Piebald was the last opener, and clearly the most experienced and talented of the four bands. It seemed as if Piebald had almost as many fans in the audience as The Format, judging by the amount of noise, jostling, and drinks that got spilled on me by the fringe victims of the impromptu mosh pit that sprang up in the middle of the floor. Piebald's loud, often funny set showcased an appealing rock sound that half of the audience really enjoyed and half stood stonily through, by this time too glazed over to do anything but yearn wistfully for The Format to finally come out.

When they did, the audience went completely wild. The collective thought seemed to be, “I have waited this long for The Format, and now I plan to rock out.” The Format opened their set with “She Doesn’t Get It,” and the audience yelled along to every word of the catchy, melodic song about a one-night-stand gone wrong. Continuing with more favorites like “Oceans” and “Janet,” Format front man Nate Ruess fed off the crowd’s energy and couldn’t seem to keep a goofy, happy grin off his face. Clearly, no one in the band had been expecting such an enthusiastic reception.

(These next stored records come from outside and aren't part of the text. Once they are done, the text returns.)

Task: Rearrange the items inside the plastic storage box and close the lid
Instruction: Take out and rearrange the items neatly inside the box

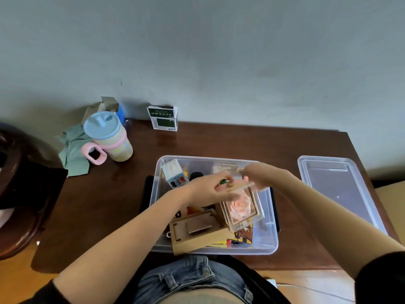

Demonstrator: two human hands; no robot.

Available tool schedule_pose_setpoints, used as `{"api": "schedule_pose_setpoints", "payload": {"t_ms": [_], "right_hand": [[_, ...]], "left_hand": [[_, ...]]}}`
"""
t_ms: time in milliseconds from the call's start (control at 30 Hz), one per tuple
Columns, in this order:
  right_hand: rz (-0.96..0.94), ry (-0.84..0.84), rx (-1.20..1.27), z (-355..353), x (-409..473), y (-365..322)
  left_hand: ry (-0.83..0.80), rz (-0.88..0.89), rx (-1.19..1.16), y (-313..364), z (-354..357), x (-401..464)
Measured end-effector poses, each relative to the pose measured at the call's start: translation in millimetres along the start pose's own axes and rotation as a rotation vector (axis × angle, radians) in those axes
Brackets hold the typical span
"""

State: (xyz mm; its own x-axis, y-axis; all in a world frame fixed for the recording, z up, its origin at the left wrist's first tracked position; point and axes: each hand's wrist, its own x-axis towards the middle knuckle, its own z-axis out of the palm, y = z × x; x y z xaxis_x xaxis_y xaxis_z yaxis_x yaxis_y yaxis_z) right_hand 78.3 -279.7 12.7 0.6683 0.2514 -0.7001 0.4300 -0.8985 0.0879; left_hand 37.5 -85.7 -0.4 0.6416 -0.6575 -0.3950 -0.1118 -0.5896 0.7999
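A clear plastic storage box (270, 242) stands on the dark wooden table in front of me, holding several items. Above it, both hands hold a small transparent case with a pink rose (240, 207) inside. My left hand (208, 189) pinches the case's top edge from the left, and my right hand (260, 175) grips the same edge from the right. Below the case, a flat wooden box (197, 229) leans on the storage box's near wall. A small white carton (174, 174) stands at the back left inside. The clear lid (337, 185) lies on the table to the right.
A pastel sippy cup with a blue lid (109, 137) and a crumpled green cloth (73, 150) sit at the table's back left. A green and white carton (163, 117) stands against the wall. A dark wooden chair (19, 194) is at the left.
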Motion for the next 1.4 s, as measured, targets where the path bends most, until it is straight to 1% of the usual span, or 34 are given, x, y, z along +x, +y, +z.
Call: {"api": "schedule_pose_setpoints", "payload": {"t_ms": [100,167,200,300,367,467,633,767,900,967,1033,1100,1167,1200,1267,1333,1400], "right_hand": [[-0.015,-0.011,-0.048,-2.4,-1.3,-4.7],[0.007,-0.046,-0.135,4.5,-0.9,-10.6],[0.029,-0.059,-0.172,10.1,0.7,-14.0],[0.078,0.000,-0.222,29.1,5.2,-22.1],[0.099,0.018,-0.237,38.7,6.1,-27.6],[0.095,0.056,-0.267,50.1,7.9,-32.9],[0.125,0.092,-0.290,63.7,15.3,-35.2],[0.160,0.072,-0.315,66.8,15.9,-37.0],[0.148,0.067,-0.312,66.8,13.7,-41.3],[0.141,0.065,-0.275,65.8,10.9,-42.7],[0.147,0.099,-0.155,64.8,8.0,-42.8],[0.154,0.164,0.074,56.3,4.1,-43.0],[0.124,0.173,0.306,45.0,-1.8,-42.4],[0.083,0.164,0.384,40.0,-4.6,-43.3],[-0.012,0.116,0.458,32.8,-11.7,-50.0],[-0.087,0.076,0.463,27.0,-18.9,-62.4],[-0.171,0.078,0.520,18.1,-26.5,-78.4]], "left_hand": [[0.222,-0.006,-0.197,-12.0,-19.4,-13.2],[0.372,-0.017,-0.215,-19.9,-27.7,-18.0],[0.435,-0.010,-0.179,-22.9,-30.0,-19.9],[0.598,0.038,0.086,-28.1,-33.5,-21.8],[0.632,0.037,0.174,-30.2,-34.5,-20.5],[0.636,0.024,0.266,-36.5,-32.4,-19.1],[0.671,0.047,0.366,-47.0,-23.4,-20.2],[0.689,0.075,0.372,-53.8,-21.8,-22.9],[0.706,0.108,0.279,-59.4,-18.9,-28.2],[0.734,0.113,0.205,-61.8,-16.7,-29.7],[0.762,0.107,0.126,-64.5,-16.3,-30.4],[0.800,0.090,0.080,-68.8,-16.8,-30.9],[0.830,0.068,0.056,-69.7,-16.9,-31.0],[0.844,0.063,0.053,-69.2,-16.9,-31.3],[0.871,0.073,0.055,-67.6,-16.9,-33.5],[0.901,0.094,0.070,-68.9,-16.7,-39.2],[0.952,0.084,0.118,-74.4,-16.5,-46.9]]}}
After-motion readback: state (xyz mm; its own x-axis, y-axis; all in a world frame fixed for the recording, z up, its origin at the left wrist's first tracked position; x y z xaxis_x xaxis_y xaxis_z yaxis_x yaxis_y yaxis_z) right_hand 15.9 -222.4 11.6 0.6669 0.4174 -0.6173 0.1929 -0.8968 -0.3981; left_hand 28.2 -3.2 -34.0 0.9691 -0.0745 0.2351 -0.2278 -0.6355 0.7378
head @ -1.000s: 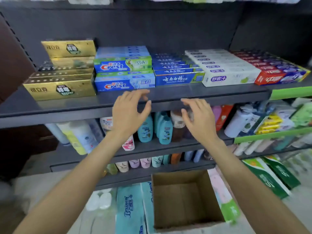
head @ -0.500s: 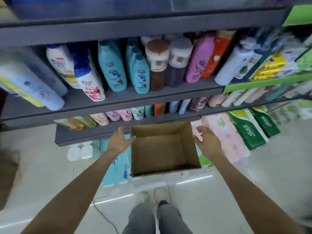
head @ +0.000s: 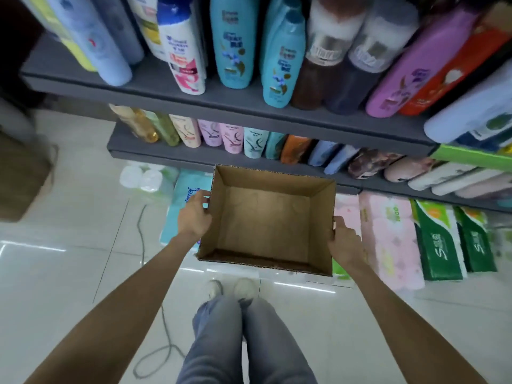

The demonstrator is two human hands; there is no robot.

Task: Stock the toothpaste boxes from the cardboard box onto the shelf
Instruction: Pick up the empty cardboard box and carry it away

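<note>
Far left: a brown cardboard carton [head: 22, 178] is seen at the frame edge on the tiled floor [head: 77, 273]; it is blurred.
Floor cable: a grey cable [head: 144, 245] is laid across the tiles, with a loop near the bottom of the view.
Upper shelf: a grey shelf [head: 171, 94] is loaded with upright bottles, among them a white and pink bottle [head: 182, 59], teal bottles [head: 232, 42], two brown bottles with white caps [head: 318, 62] and a purple bottle [head: 415, 70].
Lower shelf: a second grey shelf [head: 166, 155] is stocked with a row of tubes [head: 232, 137] standing on their caps.
Left hand [head: 194, 217]: the grip is closed on the left wall of the cardboard box, the thumb laid over the rim.
Cardboard box [head: 268, 220]: it is held between both hands below the lower shelf, open top facing the camera. Only bare cardboard is visible inside. No toothpaste boxes are in view.
Right hand [head: 345, 241]: the grip is closed on the right wall of the box, near its front corner.
Below the box: two light shoes [head: 232, 289] and grey trouser legs [head: 249, 342] are seen.
Floor stock, right: pink tissue packs [head: 388, 239] and green packs [head: 440, 242] are stacked beneath the lower shelf. A light blue pack [head: 185, 189] lies behind the left hand.
</note>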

The unconventional indie band formed their own record label (The Vanity Label) and has never had a single on the radio — more, it seems, out of choice than because the radio wouldn’t welcome their infectious, original sound. Still, they’ve managed to gather a loving fanbase, which had turned out in full force for the show.

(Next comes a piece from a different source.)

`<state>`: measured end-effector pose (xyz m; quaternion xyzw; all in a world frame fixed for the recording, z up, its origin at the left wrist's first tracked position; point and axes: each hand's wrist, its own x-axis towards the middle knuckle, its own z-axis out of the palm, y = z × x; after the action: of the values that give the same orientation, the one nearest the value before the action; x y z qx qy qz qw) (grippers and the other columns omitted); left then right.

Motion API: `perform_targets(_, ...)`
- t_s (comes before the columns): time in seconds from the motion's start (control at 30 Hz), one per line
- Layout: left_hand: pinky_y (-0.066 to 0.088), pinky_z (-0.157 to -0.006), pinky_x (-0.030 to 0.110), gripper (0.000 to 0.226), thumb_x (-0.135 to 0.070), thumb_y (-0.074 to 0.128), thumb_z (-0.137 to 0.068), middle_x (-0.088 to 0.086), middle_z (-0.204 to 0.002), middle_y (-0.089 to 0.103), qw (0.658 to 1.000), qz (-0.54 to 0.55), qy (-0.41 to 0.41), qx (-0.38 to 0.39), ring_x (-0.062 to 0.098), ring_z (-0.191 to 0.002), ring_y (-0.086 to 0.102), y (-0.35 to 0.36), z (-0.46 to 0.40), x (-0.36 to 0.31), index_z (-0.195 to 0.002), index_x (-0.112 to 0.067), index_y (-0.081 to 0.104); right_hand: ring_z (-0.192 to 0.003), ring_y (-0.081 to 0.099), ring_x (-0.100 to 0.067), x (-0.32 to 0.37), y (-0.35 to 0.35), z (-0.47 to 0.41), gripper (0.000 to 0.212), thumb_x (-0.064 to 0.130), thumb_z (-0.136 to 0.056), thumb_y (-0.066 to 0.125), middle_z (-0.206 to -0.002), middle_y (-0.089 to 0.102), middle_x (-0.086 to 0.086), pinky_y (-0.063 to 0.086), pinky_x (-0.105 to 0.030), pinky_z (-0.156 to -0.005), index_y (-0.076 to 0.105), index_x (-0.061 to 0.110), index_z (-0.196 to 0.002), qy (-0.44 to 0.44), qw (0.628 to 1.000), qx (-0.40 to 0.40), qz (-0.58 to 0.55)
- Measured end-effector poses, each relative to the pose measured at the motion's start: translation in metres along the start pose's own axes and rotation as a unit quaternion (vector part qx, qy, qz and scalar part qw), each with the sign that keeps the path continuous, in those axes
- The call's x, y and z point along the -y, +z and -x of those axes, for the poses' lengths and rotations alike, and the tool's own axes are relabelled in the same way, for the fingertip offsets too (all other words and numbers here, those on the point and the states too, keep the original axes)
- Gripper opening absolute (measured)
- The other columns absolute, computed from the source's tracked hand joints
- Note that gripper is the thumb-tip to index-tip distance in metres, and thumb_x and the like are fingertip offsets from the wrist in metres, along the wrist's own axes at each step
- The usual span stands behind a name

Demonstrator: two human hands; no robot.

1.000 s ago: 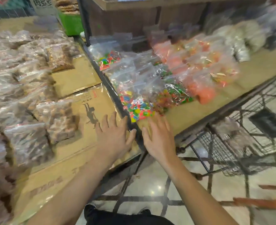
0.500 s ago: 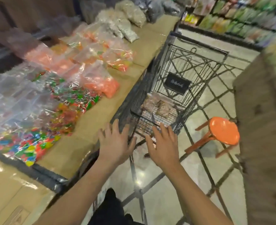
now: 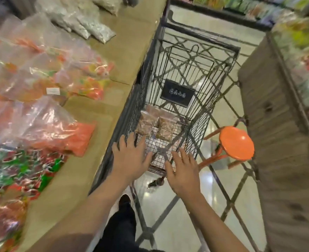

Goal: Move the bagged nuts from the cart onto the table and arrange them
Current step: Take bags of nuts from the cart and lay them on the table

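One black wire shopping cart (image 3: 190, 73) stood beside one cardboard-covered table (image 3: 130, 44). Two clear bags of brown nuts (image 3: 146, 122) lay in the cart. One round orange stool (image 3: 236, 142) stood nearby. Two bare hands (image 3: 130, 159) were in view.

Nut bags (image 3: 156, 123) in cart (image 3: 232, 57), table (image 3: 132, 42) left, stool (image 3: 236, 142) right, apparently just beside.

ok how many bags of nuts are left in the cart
2 that I can see, side by side on the cart floor: the left bag just beyond the left hand, the right bag beside it. A third may lie hidden behind them.
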<state>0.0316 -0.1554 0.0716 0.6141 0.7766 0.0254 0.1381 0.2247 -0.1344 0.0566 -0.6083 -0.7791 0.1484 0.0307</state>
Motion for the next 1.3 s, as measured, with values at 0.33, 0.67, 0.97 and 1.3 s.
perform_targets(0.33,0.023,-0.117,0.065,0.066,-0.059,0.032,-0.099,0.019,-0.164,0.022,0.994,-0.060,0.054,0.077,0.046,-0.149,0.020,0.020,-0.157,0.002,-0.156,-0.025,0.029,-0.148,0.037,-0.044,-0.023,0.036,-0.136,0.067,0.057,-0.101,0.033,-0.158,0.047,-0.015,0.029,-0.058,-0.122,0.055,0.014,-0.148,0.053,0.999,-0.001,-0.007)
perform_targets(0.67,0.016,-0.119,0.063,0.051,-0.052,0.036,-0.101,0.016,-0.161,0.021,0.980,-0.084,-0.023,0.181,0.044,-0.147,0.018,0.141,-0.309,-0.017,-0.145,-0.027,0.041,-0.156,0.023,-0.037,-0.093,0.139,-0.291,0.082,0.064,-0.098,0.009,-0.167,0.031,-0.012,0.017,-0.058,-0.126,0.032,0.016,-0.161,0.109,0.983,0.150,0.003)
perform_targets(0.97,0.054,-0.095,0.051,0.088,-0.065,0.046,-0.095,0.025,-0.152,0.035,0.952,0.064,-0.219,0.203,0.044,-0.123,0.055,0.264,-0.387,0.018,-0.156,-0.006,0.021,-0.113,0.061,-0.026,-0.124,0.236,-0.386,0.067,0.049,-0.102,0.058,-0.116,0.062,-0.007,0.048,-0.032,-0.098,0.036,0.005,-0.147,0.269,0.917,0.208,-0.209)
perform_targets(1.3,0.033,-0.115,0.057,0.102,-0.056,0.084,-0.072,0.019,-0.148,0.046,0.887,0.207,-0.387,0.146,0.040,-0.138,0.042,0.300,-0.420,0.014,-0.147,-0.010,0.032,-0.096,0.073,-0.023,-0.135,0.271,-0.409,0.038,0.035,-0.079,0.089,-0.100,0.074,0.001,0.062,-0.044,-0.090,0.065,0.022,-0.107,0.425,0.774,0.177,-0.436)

“This is our first time ever headlining in DC,” Ruess said, “So we really didn’t know what to expect. But this is really one of my favorite shows ever.”

Ruess is one of those rare singers who sound even better live than on studio recordings. It’s obvious that no sound technician has to electronically smooth his vocal flaws. His range and clarity were amazing, especially on the poignant “On Your Porch,” which Ruess and band co-founder Sam Means performed acoustically (but thankfully without hugging each other). The rest of the band also played their instruments with talent and flair, happy to be so loudly welcomed by the D.C. crowd.

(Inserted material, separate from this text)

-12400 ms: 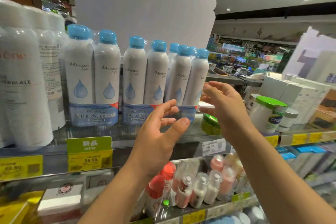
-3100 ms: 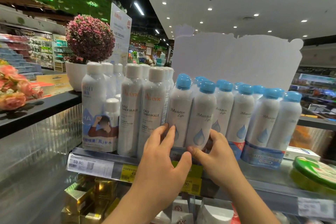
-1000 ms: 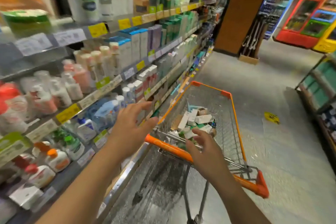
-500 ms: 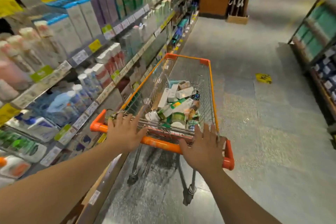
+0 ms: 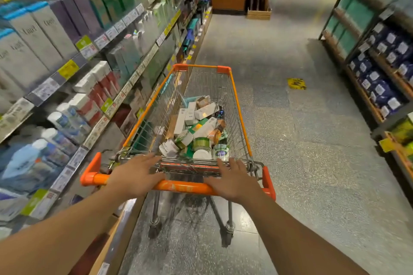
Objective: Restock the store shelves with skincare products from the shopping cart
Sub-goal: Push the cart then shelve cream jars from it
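Hands on the cart handle, between shelf stops.
Left hand [image 5: 136,175] and right hand [image 5: 232,179] lie flat-fingered on shopping cart [image 5: 178,186]; next, picking a box.

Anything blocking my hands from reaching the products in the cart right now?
Only the cart itself. Both the left hand and right hand lie on the orange handle, and the basket's near wire wall stands between them and the boxes and jars. The basket top is open.
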### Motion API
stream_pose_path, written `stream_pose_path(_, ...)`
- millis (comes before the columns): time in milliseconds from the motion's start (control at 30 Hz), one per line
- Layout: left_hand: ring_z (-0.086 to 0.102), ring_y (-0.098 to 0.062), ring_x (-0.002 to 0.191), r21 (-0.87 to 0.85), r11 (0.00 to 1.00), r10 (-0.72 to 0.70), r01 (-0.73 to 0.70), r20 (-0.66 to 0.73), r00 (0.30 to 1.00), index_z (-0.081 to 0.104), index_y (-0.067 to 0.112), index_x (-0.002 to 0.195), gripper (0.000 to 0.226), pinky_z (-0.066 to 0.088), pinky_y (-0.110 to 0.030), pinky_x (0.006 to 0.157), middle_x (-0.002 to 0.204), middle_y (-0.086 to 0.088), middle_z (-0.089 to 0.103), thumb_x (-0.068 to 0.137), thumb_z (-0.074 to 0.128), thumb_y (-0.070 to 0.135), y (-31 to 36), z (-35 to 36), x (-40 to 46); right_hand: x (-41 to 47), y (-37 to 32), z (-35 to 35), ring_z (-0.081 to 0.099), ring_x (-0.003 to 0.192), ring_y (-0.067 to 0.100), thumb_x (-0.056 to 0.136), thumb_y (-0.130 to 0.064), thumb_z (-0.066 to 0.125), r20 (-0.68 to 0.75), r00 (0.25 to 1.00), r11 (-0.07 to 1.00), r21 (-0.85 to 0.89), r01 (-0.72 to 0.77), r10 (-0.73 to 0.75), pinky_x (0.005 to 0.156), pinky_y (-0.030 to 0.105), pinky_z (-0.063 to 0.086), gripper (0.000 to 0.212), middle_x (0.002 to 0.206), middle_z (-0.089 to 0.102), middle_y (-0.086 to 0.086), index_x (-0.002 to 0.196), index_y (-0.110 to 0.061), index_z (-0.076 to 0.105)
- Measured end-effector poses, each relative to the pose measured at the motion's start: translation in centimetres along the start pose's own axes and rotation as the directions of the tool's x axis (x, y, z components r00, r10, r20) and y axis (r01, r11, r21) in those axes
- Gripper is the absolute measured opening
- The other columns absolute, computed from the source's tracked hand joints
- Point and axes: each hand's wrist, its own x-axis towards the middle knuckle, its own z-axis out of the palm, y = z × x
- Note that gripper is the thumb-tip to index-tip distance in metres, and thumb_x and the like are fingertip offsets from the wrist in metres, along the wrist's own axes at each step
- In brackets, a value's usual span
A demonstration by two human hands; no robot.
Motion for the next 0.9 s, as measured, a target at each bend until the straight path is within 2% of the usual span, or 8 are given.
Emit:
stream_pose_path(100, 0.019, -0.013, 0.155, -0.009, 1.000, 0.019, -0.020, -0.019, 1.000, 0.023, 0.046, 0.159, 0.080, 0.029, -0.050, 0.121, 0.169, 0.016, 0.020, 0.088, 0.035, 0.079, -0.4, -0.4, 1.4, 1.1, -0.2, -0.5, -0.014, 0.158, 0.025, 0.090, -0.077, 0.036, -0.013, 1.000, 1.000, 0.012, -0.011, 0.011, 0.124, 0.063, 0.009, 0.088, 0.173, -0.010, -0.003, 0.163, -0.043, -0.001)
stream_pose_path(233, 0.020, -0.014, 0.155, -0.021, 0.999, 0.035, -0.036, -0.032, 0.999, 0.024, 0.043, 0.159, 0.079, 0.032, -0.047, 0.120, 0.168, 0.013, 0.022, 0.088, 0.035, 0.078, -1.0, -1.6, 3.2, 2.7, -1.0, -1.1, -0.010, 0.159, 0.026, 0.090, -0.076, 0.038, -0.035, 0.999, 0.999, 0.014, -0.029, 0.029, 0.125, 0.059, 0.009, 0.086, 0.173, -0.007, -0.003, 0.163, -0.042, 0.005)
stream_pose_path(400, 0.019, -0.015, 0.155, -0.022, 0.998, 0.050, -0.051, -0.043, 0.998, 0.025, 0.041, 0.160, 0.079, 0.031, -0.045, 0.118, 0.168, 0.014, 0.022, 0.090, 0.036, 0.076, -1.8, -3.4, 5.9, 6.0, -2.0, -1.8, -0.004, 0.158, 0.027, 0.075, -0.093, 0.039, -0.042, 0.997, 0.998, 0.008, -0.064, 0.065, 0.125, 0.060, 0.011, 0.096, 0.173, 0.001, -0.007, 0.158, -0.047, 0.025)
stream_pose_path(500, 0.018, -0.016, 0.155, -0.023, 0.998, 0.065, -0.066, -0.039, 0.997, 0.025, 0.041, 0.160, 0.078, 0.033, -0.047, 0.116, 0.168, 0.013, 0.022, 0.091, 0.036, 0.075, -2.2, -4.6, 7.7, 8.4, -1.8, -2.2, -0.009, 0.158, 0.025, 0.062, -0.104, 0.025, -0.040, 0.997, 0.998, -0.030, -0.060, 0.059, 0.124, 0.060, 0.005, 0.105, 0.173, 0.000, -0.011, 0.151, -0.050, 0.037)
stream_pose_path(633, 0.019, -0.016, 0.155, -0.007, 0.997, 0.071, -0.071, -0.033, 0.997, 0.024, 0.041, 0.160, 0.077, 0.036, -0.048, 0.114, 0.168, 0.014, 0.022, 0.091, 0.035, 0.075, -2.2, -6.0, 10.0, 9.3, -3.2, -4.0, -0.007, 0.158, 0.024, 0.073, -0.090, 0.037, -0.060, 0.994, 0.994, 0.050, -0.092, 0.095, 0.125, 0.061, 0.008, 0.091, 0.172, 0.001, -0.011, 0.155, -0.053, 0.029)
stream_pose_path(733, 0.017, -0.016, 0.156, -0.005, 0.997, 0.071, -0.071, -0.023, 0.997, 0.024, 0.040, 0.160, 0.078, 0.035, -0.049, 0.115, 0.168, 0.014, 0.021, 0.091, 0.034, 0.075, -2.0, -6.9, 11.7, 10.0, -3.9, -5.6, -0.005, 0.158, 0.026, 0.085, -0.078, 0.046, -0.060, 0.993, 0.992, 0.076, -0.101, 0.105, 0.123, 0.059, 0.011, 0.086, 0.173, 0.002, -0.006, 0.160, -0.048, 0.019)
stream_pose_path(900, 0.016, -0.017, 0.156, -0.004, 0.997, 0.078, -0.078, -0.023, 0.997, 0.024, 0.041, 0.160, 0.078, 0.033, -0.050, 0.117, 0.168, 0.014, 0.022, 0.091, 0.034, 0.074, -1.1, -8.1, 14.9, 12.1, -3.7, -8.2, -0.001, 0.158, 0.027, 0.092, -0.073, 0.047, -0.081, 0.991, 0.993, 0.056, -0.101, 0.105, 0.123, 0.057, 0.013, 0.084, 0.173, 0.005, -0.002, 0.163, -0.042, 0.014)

Although The Format didn’t even go on until 11:45 p.m., the band was having such a good time that they played an extremely long set. After the band came back for an encore, Ruess sang four more songs, including the single “Time Bomb,” and ended with a brand new song that members of all four previous bands came out to play.

“Now I can’t wait to come back,” Ruess said near the end of the night. The Format's fans can’t wait either, but maybe next time The Format could leave a couple of their opening bands behind.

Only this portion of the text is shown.